In den Vereinigten Staaten ergab eine Studie aus dem Jahr 2001, dass das Ausmaß der religiösen Beteiligung die Schwere religiöser Wahnvorstellungen vorhersagte und dass Protestanten eher RD erfahren als Katholiken. Im Jahr 2002 berichtete eine Studie in England über eine höhere Assoziation von religiösem Glauben und religiösem Wahn bei Personen mit Schizophrenie.

Darüber hinaus ergab eine Studie aus dem Jahr 2010 über muslimische Patienten mit Schizophrenie in Pakistan, dass mehr religiöse Patienten sowohl häufiger an RD leiden als auch Stimmen von „paranormalen Agenten“ hören Eine 2008 durchgeführte Studie an schizophrenen Patienten in Litauen "kam aus ihrer multivariaten Analyse zu dem Schluss, dass Religiosität den religiösen Inhalt von Wahnvorstellungen nicht direkt beeinflusst" und dass noch mehr Forschung erforderlich sei.

Koenig berichtete: „Personen mit schweren und anhaltenden psychischen Erkrankungen kommen oft zur Behandlung mit religiösen Wahnvorstellungen. In den Vereinigten Staaten haben etwa 25–39 % der Patienten mit Schizophrenie und 15–22 % der Patienten mit Manie/Bipolaren religiöse Wahnvorstellungen. "

Einfluss von Religion und religiösem Wahn bei psychotischen Störungen

Viele Patienten mit psychotischen Störungen halten den spirituellen Glauben für einen wichtigen Bewältigungsmechanismus. Für diejenigen, die nicht wahnhaft sind, wurde in einigen Studien festgestellt, dass religiöse Überzeugungen und Aktivitäten als Bewältigungsmechanismen mit besseren Ergebnissen für die Krankheit insgesamt verbunden sind.

Umgekehrt wurde festgestellt, dass religiöse Wahnvorstellungen mit einem schwerwiegenderen Krankheitsverlauf und schlechteren Ergebnissen verbunden sind.
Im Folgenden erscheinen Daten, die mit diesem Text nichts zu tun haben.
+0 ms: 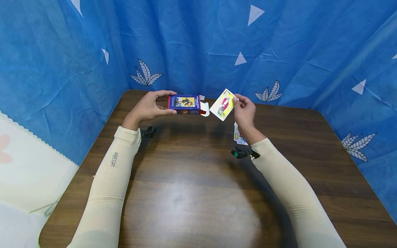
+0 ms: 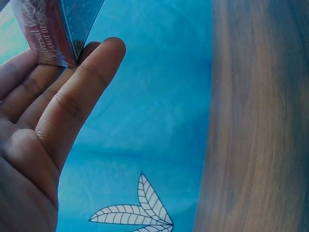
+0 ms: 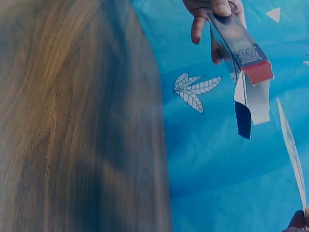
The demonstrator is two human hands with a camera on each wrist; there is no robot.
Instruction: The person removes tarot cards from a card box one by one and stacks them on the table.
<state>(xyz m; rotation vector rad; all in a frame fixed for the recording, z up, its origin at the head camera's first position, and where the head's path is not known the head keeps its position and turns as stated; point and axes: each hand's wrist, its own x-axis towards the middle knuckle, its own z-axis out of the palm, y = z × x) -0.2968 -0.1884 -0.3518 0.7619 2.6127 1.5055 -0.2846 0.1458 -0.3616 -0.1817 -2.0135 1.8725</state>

Die Forschung hat gezeigt, dass Patienten mit religiösen Wahnvorstellungen vor dem Einsetzen einer psychotischen Episode schwerere psychotische Symptome, eine längere Krankheitsgeschichte und eine schlechtere Funktionsfähigkeit hatten.

Sie sehen, warum es für Kliniker wichtig ist, sich dieser Unterschiede bewusst zu sein.

Ärzte sollten die Überzeugungen des Patienten in die Beurteilung des Patienten als Ganzes einbeziehen und sorgfältig zwischen starken religiösen Überzeugungen und Wahnvorstellungen unterscheiden.

Religion, Wahn und Psychose

Trotz der widersprüchlichen Forschungen darüber, ob die Kultur eines Landes einen Einfluss auf die Häufigkeit religiöser Wahnvorstellungen hat, ist dies sicherlich ein Bereich von Interesse für weitere Untersuchungen.

In einem sind sich die Forscher einig, dass diejenigen, die Menschen mit Psychosen behandeln, sensibel für die nicht-wahnhaften religiösen Überzeugungen eines Patienten sein müssen, sowohl bei der Unterscheidung von Wahnvorstellungen als auch bei der Bewertung, wie hilfreich sie für den Patienten potenziell sind.